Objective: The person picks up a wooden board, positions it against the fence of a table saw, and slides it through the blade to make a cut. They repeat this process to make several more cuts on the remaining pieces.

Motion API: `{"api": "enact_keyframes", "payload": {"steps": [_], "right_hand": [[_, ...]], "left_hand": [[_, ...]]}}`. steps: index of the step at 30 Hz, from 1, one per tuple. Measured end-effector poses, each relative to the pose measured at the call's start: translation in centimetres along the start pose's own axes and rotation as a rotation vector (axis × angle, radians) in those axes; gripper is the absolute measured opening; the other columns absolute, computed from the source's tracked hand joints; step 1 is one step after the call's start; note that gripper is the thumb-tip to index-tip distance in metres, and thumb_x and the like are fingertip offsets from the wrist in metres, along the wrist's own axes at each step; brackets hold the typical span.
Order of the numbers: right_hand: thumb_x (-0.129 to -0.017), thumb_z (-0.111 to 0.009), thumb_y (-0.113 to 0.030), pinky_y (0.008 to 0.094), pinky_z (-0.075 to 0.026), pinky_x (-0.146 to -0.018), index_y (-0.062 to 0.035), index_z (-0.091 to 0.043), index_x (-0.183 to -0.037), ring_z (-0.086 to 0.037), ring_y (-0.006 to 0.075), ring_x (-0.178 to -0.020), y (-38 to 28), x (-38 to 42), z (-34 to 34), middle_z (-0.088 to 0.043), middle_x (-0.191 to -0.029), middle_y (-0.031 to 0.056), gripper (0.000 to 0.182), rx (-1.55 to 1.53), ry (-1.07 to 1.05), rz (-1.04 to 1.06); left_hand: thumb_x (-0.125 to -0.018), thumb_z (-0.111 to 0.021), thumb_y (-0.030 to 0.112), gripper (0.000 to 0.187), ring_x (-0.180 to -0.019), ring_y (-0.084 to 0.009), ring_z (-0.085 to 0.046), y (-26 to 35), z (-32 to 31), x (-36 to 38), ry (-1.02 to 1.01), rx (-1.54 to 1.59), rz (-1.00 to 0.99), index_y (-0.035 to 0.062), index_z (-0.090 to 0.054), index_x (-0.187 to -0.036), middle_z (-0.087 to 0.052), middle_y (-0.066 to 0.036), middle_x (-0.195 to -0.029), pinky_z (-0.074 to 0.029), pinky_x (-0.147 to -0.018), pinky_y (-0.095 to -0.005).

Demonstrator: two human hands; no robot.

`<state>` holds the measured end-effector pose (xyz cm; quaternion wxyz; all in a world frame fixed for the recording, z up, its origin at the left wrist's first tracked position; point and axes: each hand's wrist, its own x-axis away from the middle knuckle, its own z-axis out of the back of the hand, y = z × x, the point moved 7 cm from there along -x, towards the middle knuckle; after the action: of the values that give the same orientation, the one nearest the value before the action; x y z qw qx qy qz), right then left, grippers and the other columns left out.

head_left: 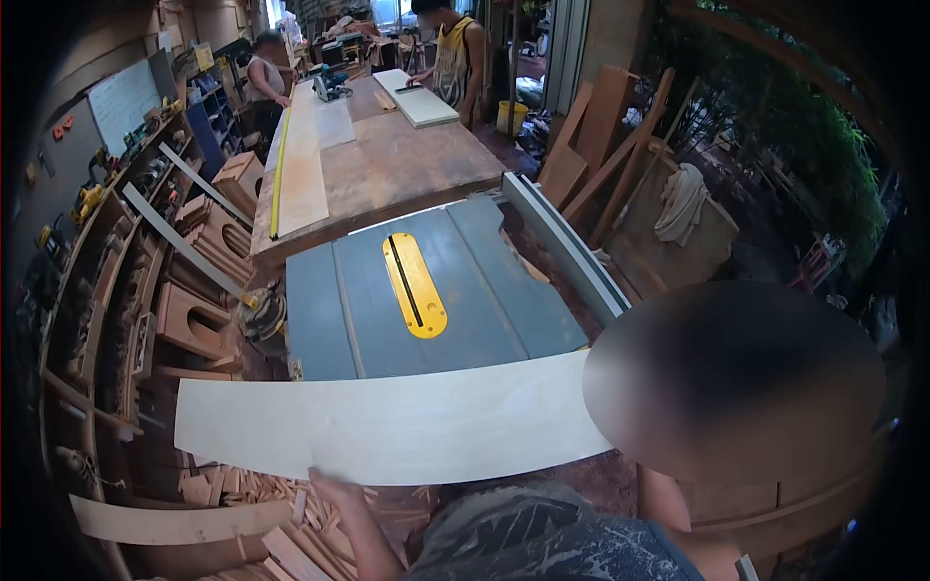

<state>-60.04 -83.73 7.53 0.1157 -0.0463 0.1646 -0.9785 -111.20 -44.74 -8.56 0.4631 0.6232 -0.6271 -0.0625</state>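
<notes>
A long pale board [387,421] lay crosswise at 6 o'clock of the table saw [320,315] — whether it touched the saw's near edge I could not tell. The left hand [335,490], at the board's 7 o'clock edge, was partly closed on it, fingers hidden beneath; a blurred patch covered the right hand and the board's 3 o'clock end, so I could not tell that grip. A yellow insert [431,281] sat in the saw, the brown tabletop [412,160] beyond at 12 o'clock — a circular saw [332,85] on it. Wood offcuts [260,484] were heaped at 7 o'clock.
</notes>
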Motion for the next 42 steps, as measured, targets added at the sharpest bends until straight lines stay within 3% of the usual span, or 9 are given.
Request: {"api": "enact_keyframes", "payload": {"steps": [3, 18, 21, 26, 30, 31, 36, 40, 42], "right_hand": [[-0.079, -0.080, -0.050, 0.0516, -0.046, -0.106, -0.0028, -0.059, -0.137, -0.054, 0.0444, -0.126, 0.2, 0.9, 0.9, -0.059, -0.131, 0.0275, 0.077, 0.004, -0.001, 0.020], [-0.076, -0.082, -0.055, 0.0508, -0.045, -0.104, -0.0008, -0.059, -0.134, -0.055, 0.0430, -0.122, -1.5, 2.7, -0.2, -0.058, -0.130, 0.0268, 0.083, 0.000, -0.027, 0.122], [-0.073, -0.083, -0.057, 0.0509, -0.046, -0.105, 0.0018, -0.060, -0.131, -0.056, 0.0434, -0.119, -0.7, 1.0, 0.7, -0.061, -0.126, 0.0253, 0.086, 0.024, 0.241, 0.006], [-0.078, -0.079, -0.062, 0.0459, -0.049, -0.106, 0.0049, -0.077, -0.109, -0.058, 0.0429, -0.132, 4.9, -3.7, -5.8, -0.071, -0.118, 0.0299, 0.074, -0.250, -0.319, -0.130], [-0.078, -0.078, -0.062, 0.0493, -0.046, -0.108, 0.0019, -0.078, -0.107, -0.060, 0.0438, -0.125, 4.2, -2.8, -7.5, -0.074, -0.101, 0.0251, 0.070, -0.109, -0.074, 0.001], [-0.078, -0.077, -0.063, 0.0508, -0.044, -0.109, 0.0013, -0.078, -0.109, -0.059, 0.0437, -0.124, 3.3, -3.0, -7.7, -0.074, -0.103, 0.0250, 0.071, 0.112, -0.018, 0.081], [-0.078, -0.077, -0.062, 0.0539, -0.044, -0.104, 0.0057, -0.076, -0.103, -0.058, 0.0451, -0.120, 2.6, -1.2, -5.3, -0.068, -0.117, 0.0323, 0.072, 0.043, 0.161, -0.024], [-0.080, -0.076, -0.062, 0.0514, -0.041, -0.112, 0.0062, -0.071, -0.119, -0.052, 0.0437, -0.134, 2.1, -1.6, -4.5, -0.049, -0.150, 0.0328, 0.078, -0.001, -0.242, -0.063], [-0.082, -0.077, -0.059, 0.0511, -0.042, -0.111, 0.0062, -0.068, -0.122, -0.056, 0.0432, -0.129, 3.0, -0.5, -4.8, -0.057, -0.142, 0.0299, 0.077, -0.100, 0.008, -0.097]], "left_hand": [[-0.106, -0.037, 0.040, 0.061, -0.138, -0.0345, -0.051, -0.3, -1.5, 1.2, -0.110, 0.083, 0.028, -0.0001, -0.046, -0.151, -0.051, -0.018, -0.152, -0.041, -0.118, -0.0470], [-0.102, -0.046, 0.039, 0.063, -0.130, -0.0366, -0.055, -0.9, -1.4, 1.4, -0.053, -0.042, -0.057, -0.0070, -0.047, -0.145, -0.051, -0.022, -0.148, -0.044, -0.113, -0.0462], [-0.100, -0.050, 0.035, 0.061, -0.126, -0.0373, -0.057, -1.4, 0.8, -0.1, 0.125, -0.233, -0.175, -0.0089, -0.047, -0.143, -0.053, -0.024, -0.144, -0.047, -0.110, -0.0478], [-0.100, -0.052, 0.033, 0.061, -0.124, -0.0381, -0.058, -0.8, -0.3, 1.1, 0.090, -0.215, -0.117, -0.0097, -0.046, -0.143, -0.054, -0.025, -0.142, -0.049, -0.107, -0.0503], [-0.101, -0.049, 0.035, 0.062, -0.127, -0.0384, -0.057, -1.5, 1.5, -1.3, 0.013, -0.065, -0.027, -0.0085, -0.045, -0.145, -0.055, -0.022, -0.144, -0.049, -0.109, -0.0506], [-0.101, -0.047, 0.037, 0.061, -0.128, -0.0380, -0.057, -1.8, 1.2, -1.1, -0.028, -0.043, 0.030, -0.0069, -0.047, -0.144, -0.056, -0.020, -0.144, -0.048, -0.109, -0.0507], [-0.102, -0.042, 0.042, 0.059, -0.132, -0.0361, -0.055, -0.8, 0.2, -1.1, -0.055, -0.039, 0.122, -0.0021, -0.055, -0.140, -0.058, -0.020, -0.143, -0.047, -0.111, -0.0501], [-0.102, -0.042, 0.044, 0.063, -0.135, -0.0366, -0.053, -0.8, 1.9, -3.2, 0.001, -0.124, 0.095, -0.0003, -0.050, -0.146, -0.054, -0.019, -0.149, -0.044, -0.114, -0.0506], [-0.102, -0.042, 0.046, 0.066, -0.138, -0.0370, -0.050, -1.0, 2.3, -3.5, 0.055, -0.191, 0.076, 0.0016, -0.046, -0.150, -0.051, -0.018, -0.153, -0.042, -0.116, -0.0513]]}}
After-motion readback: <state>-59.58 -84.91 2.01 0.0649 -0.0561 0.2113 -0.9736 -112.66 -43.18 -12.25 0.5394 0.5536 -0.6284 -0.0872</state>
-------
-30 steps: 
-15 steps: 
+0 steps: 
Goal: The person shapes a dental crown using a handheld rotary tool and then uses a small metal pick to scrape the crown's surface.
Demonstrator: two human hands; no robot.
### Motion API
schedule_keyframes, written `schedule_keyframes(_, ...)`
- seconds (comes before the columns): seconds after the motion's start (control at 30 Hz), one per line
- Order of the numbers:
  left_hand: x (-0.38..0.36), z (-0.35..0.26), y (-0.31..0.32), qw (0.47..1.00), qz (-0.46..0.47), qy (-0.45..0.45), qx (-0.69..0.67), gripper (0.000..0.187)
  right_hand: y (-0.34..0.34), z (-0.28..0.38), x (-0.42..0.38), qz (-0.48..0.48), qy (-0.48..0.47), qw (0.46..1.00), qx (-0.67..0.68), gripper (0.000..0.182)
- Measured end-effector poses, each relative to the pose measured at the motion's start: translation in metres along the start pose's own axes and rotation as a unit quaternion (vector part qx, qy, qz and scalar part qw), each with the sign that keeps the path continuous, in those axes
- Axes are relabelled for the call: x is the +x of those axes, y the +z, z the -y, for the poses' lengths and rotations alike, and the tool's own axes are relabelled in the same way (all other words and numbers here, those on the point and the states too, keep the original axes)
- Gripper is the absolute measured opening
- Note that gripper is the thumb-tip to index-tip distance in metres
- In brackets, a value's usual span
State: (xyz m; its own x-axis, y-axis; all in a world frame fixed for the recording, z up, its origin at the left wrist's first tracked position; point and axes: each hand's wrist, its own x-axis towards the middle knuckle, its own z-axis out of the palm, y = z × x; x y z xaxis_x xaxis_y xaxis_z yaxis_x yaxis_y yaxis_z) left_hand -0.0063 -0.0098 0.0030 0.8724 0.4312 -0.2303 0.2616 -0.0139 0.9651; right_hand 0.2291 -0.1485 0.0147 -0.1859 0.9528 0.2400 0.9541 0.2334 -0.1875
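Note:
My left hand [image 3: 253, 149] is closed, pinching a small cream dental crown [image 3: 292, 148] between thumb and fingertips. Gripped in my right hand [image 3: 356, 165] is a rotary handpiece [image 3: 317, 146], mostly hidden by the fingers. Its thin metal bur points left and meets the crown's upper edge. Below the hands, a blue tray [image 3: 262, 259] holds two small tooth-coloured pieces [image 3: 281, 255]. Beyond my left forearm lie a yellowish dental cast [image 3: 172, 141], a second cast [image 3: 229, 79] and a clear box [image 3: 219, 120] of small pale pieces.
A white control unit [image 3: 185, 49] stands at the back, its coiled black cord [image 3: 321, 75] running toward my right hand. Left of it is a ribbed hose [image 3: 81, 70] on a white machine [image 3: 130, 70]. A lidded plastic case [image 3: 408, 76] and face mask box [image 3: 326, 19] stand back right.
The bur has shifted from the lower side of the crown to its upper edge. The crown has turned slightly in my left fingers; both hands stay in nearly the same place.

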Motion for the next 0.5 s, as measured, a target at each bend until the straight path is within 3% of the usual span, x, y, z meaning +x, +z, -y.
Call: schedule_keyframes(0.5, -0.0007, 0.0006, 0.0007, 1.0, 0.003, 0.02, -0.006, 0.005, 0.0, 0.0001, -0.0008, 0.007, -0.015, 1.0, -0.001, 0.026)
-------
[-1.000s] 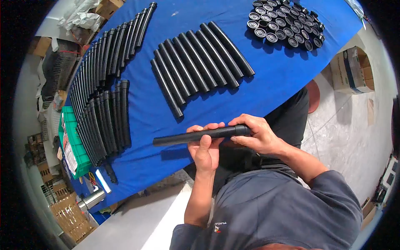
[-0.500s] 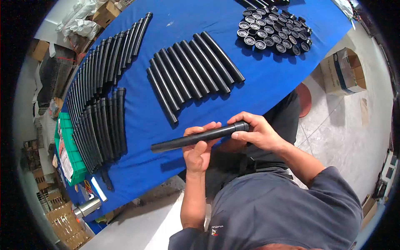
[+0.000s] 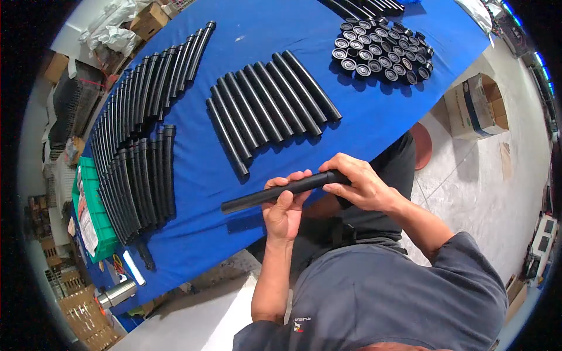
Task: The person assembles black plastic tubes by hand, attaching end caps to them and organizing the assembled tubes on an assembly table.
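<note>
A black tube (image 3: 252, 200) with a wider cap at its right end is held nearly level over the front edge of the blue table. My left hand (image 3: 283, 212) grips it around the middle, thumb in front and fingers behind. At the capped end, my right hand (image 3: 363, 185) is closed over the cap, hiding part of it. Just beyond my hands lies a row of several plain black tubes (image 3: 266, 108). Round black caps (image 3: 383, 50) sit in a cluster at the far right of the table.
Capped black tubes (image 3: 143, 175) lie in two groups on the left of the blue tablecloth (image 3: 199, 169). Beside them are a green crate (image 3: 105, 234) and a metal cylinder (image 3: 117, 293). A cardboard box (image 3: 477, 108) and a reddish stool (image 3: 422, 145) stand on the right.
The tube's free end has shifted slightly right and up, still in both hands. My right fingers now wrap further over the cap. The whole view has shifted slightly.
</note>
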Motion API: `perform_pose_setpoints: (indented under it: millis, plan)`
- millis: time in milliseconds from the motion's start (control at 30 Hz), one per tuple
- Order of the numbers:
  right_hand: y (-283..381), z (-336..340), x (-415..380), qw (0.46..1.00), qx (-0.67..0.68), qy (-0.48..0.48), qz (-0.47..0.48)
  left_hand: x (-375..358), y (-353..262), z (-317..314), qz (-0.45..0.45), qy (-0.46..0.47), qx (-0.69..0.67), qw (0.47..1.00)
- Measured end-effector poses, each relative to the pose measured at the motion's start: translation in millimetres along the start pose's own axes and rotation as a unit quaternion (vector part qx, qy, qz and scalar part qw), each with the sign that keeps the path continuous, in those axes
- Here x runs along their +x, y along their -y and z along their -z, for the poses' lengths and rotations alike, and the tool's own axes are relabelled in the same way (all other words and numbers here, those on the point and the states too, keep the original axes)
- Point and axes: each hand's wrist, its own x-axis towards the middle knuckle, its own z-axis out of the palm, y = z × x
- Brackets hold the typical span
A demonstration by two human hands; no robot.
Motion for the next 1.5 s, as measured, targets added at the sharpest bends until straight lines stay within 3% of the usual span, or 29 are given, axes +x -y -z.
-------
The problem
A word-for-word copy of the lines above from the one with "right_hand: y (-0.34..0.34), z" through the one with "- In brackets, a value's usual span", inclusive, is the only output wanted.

Written solution
  right_hand: y (-0.34..0.34), z (-0.28..0.38), x (-0.42..0.38), qz (-0.48..0.48), qy (-0.48..0.47), qw (0.46..1.00), qx (-0.67..0.68), gripper (0.000..0.182)
- Measured end-effector poses, each relative to the pose measured at the motion's start: translation in metres along the start pose's own axes and rotation as a unit quaternion (vector part qx, qy, qz and scalar part qw), each with the sign that keeps the path continuous, in those axes
- Axes are relabelled for the call: x is the +x of those axes, y the +z, z the -y, for the poses' lengths and rotations alike, and the tool's own axes are relabelled in the same way (all other words and numbers here, those on the point and the states too, keep the original axes)
- Gripper is the absolute measured opening
- Note that gripper is the thumb-tip to index-tip distance in metres
- In brackets, a value's usual span

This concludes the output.